Postur besar saat ini dimiliki oleh PLBN Nanga Badau. Mendapatkan suntikan dana Rp153,85 Miliar, area seluas 8,8 hektar ini mengalami restorasi fisik hingga fungsinya. Memiliki bangunan utama dengan luas 7.612 meter persegi, zona inti ini pun dilengkapi fasilitas terbaik. Ada klinik, gudang sita, bangunan jembatan timbang, dan X-Ray mobil pengangkut barang.

Fasilitas semakin lengkap dengan bangunan pelayanan terpadu kedatangan mobil kargo, cek poin, dan bangunan ulitilitas. Pejalan kaki juga dimanjakan melalui koridor khusus. “Infrastruktur terbaik secara umum dimiliki PLBN Nanga Badau dan Kapuas Hulu. Hal ini menjadi daya dukung pariwisata terbaik,” kata Kepala Bidang Pemasaran Area III Asdep Pengembangan Pemasaran I Regional II Kemenpar Sapto Haryono.

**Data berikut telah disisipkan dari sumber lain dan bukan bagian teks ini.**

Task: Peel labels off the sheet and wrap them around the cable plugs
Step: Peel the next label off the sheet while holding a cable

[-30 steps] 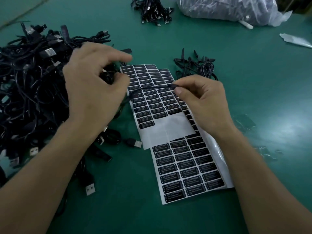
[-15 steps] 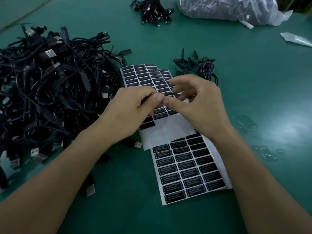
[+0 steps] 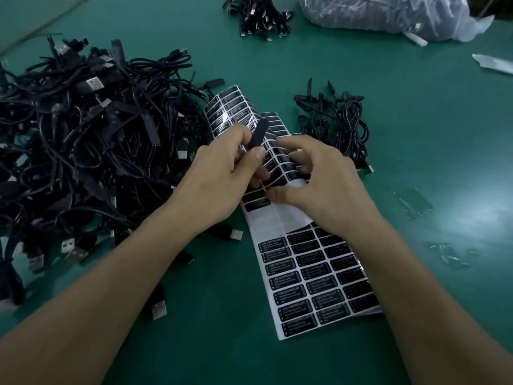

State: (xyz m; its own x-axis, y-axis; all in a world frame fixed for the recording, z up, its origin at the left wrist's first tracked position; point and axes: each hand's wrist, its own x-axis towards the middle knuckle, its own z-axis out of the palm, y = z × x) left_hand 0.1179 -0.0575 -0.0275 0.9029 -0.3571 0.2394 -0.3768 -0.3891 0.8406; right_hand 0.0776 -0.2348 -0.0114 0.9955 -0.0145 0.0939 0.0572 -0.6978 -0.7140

Selain zona inti, PLBN Nanga Badau juga mengembangkan buffer zone. Wilayah penyangga ini memiliki luas total 2.493 Meter Persegi. Rinciannya, 1.193 Meter Persegi untuk pengembangan Wisma Indonesia, mess karyawan, dan gedung serbaguna. Lalu, fasilitas pelengkap seperti restoran, pusat ATM, bangunan peribadatan, dan pos keamanan didirikan di area dengan luas 1.300 Meter Persegi.

“PLBN Nanga Badau dan wilayah Kapuas Hulu jadi konsep terbaik untuk mengembangkan pariwisata. Faktor pendukungnya sangat kuat. Semua ini dibangun pemerintah untuk mendukung semua sektor, termasuk pariwisata. Tujuannya jelas, yaitu memberikan kesejahteraan bagi masyarakat,” tutur Asisten Deputi Pengembangan Pemasaran I Regional II Kemenpar Sumarni.

Perkembangan infrastruktur di Nanga Badau dan Kapuas Hulu pun mendapatkan apresiasi Menteri Pariwisata (Menpar) Arief Yahya. Menpar menjelaskan, pengembangan infrastruktur menjadi komitmen Presiden Joko Widodo hingga menguatkan sektor pariwisata. “Infrastruktur jadi daya dukung terbaik untuk pariwisata. Apa yang ditunjukan Presiden Joko Widodo memang luar biasa. Mengembangkan infrastruktur hingga berpengaruh positif terhadap pariwisata dan lainnya,” tutupnya.